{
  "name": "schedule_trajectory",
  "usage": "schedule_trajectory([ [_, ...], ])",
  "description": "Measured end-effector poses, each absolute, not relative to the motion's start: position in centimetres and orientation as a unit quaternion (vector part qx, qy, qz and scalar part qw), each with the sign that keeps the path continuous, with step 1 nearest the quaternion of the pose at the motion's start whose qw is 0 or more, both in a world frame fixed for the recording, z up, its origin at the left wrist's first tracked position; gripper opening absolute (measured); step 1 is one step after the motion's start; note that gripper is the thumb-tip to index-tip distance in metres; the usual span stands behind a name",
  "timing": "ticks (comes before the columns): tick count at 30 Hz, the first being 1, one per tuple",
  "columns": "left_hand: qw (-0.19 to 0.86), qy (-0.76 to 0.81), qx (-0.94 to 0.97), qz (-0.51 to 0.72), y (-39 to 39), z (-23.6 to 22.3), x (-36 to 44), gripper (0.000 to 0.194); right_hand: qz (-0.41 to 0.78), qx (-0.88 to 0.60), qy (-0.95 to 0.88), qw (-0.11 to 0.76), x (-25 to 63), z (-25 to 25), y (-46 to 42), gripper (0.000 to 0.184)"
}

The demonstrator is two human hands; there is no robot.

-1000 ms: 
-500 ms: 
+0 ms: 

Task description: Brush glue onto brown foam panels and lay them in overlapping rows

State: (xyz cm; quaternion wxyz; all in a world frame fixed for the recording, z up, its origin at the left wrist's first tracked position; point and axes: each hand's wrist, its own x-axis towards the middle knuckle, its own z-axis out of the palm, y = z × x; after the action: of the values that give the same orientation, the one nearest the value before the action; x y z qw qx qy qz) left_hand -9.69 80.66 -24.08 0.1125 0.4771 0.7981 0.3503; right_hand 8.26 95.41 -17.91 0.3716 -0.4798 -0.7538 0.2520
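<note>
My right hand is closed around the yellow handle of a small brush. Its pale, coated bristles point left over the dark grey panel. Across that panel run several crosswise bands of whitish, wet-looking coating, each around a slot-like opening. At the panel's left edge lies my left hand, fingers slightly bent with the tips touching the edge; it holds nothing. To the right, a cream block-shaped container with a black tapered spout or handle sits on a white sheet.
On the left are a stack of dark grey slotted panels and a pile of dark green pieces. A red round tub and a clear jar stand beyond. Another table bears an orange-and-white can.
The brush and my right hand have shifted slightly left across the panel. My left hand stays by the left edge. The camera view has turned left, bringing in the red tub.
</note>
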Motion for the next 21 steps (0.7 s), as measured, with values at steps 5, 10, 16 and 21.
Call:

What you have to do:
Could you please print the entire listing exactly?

Solved exercise:
{
  "name": "schedule_trajectory",
  "usage": "schedule_trajectory([ [_, ...], ])",
  "description": "Measured end-effector poses, each absolute, not relative to the motion's start: position in centimetres and orientation as a unit quaternion (vector part qx, qy, qz and scalar part qw), each with the sign that keeps the path continuous, with step 1 nearest the quaternion of the pose at the motion's start whose qw is 0 or more, both in a world frame fixed for the recording, z up, its origin at the left wrist's first tracked position; gripper opening absolute (measured); step 1 is one step after the motion's start; note that gripper is the thumb-tip to index-tip distance in metres; the usual span stands behind a name",
  "timing": "ticks (comes before the columns): tick count at 30 Hz, the first being 1, one per tuple",
  "columns": "left_hand: qw (-0.19 to 0.86), qy (-0.76 to 0.81), qx (-0.94 to 0.97), qz (-0.51 to 0.72), y (-39 to 39), z (-23.6 to 22.3), x (-36 to 44), gripper (0.000 to 0.194); right_hand: qz (-0.41 to 0.78), qx (-0.88 to 0.60), qy (-0.95 to 0.88), qw (-0.11 to 0.76), x (-25 to 63), z (-25 to 25), y (-46 to 42), gripper (0.000 to 0.184)"
}

The demonstrator is two human hands; there is no robot.

-1000 ms: 
-500 ms: 
+0 ms: 

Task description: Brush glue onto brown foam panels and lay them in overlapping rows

State: (xyz cm; quaternion wxyz; all in a world frame fixed for the recording, z up, its origin at the left wrist's first tracked position; point and axes: each hand's wrist, its own x-axis towards the middle knuckle, its own z-axis out of the palm, y = z × x; after the action: of the values that give the same orientation, the one nearest the value before the action; x y z qw qx qy qz) left_hand -9.69 80.66 -24.08 0.1125 0.4771 0.7981 0.3503; right_hand 8.26 95.41 -17.91 0.3716 -0.4798 -0.7538 0.2520
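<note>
My right hand is closed around the yellow handle of a small brush. Its pale, coated bristles point left over the dark grey panel. Across that panel run several crosswise bands of whitish, wet-looking coating, each around a slot-like opening. At the panel's left edge lies my left hand, fingers slightly bent with the tips touching the edge; it holds nothing. To the right, a cream block-shaped container with a black tapered spout or handle sits on a white sheet.
On the left are a stack of dark grey slotted panels and a pile of dark green pieces. A red round tub and a clear jar stand beyond. Another table bears an orange-and-white can.
The brush and my right hand have shifted slightly left across the panel. My left hand stays by the left edge. The camera view has turned left, bringing in the red tub.
</note>
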Motion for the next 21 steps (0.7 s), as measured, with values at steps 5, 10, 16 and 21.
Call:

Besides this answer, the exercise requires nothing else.